Dalam buku catatan perjalanannya, Ibnu Battutah dan Ibnu Jubayr mengatakan, Jeddah merupakan kota yang indah. Banyak bangunan megah dan kebanyakan bergaya arsitektur Persia.
Sebelumnya, al-Maqdisi al-Bishari, penulis buku Ahsan al-Taqaseem fe Ma’rifat al-Aqaleem, juga mengulas tentang Jeddah dalam karya tulisnya itu. Menurut penulis yang wafat pada 900 M ini, Jeddah merupakan kota yang aman dan penuh dengan para pedagang serta orang kaya. Jeddah, menurutnya, juga merupakan ladang harta bagi Makkah dan tempat tinggal bagi orang Yaman dan Mesir.

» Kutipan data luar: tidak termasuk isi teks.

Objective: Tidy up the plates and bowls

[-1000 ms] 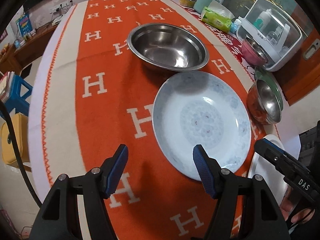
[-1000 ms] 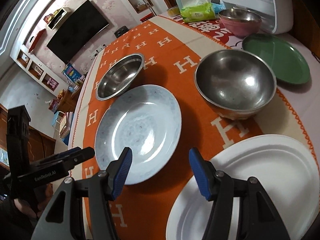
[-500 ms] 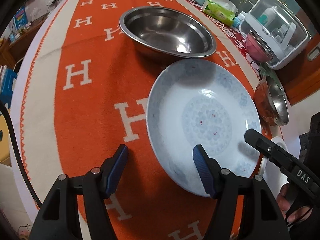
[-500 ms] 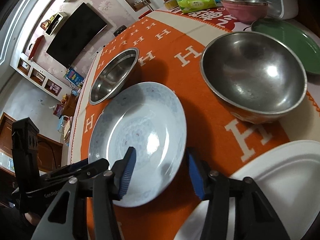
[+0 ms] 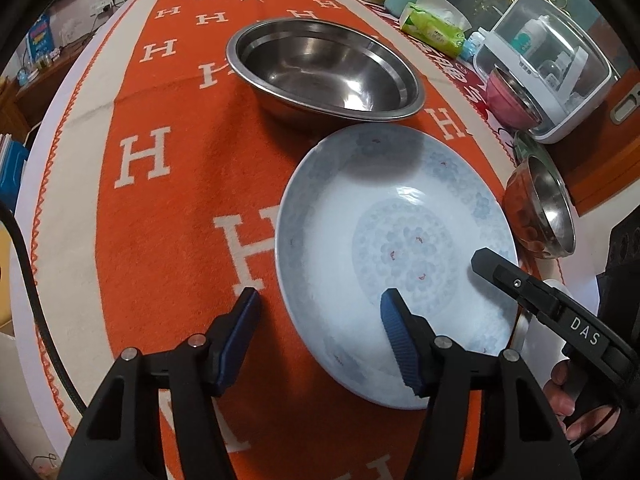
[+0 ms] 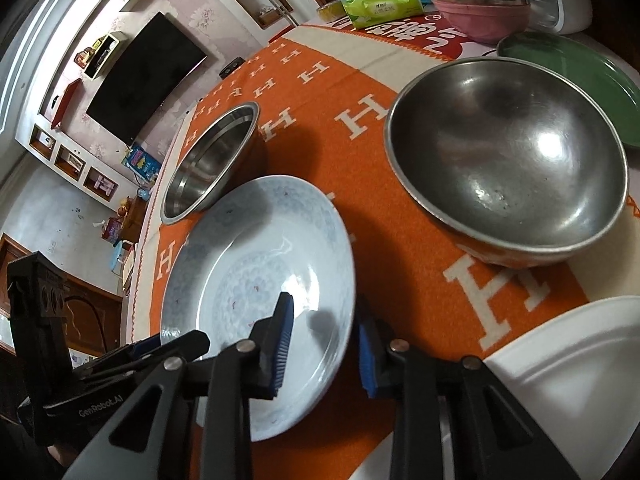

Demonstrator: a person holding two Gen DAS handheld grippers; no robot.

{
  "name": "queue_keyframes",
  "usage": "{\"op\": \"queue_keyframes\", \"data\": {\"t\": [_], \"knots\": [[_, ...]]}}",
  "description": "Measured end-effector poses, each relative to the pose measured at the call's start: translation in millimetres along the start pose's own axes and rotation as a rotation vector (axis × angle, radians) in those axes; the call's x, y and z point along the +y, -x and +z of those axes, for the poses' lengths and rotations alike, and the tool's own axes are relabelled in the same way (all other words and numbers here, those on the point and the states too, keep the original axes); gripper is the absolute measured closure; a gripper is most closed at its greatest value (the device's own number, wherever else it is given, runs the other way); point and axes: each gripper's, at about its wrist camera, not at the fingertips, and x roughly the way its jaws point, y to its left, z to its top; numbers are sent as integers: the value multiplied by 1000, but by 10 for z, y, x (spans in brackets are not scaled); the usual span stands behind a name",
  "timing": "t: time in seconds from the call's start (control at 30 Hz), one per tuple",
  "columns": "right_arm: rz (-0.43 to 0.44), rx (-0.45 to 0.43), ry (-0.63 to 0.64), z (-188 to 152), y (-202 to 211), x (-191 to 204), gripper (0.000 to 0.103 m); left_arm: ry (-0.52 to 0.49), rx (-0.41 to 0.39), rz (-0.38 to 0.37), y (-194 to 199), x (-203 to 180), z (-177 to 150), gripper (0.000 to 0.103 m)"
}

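Note:
A blue-patterned white plate (image 5: pixel 384 248) lies on the orange cloth; it also shows in the right wrist view (image 6: pixel 248 264). My left gripper (image 5: pixel 320 332) is open, straddling the plate's near left rim, one finger over the plate, one over the cloth. My right gripper (image 6: pixel 324 340) is open, its jaws either side of the plate's right rim, not closed on it. A wide steel bowl (image 5: pixel 324 68) stands behind the plate. A deeper steel bowl (image 6: pixel 508 164) stands to the right. A white plate (image 6: pixel 560 380) lies near right.
A green plate (image 6: pixel 580 68) and a pink bowl (image 6: pixel 480 12) sit at the far right by a white appliance (image 5: pixel 548 68). A green tissue pack (image 6: pixel 380 4) lies at the back. The table edge (image 5: pixel 28 220) curves down the left.
Both grippers moved in toward the patterned plate. The right gripper's jaws narrowed and now straddle the plate's right rim. The left gripper's right finger now reaches over the plate.

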Motion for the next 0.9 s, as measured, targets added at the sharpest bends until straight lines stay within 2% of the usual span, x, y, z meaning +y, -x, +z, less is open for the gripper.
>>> {"op": "queue_keyframes", "data": {"t": [0.27, 0.43, 0.67, 0.9], "knots": [[-10, -3, -10, 8, -6, -46, 86, -9, -8, -2, -29, -51, 13, 68], [-11, 4, -26, 9, 1, -79, 93, 1, -8, -8, -29, -19, 4, 72], [-6, 36, -19, 3, 15, -36, 93, 7, 15, 3, 18, 55, -27, 74], [2, 91, 17, -144, 21, 101, 93, -2, 30, 39, 143, 150, -161, 74]]}}
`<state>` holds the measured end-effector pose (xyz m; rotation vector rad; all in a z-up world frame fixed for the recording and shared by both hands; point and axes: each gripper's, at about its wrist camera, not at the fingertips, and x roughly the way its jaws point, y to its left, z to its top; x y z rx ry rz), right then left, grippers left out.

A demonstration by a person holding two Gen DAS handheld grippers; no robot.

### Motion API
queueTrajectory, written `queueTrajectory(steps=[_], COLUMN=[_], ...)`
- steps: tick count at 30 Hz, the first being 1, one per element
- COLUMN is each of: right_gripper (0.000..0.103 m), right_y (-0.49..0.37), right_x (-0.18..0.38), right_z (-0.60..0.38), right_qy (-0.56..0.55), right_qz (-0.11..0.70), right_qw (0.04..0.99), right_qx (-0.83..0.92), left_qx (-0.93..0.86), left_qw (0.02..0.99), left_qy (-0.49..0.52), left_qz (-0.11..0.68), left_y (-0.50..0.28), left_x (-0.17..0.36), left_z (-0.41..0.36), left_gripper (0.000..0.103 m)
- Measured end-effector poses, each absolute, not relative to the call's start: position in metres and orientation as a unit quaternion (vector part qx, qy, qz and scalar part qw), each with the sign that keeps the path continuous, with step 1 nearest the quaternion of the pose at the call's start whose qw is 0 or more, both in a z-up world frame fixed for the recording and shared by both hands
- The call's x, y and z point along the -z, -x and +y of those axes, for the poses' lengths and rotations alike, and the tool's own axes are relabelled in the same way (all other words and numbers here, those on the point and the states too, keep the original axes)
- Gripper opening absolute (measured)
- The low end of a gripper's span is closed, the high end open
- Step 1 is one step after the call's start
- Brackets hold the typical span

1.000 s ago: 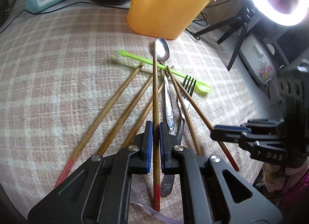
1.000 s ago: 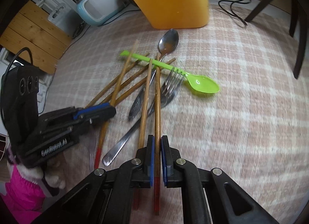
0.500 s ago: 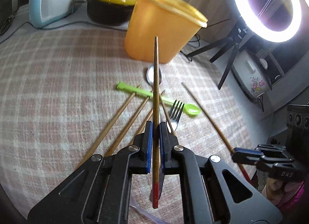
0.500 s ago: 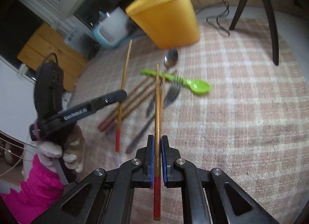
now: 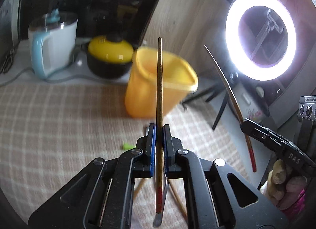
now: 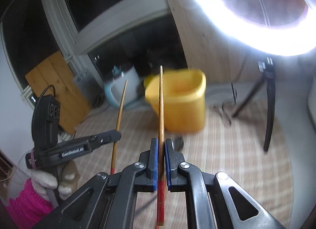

“Ada masjid di sana. Namun, masyarakat sulit mendapatkan air meskipun kota ini memiliki banyak penampungan air. Masyarakat mendapatkan air dari tempat yang sangat jauh. Mayoritas penduduk Jeddah berasal dari kawasan Persia. Kota ini memiliki lorong-lorong lurus yang kondisinya terawat dengan baik. Sayangnya, kota ini sangat panas,” tulis al-Bishari dalam bukunya.
Dari sisi pemerintahan, Jeddah selama beberapa periode dipimpin oleh penguasa Muslim, mulai dari Dinasti Umayyah, Abbasiyah, Ayyubiyah, hingga Mamluk. Di antara beberapa dinasti tersebut, Mamluk merupakan dinasti yang paling lama menguasai Jeddah. Di bawah kekuasaan Dinasti Mamluk, posisi Jeddah kian mapan sebagai jalur perdagangan dan haji. Dinasti ini memiliki komitmen yang kuat untuk menjaga Tanah Suci dan dua masjid yang berada di dalamnya, yakni Masjidil Haram di Makkah dan Masjid Nabawi di Madinah.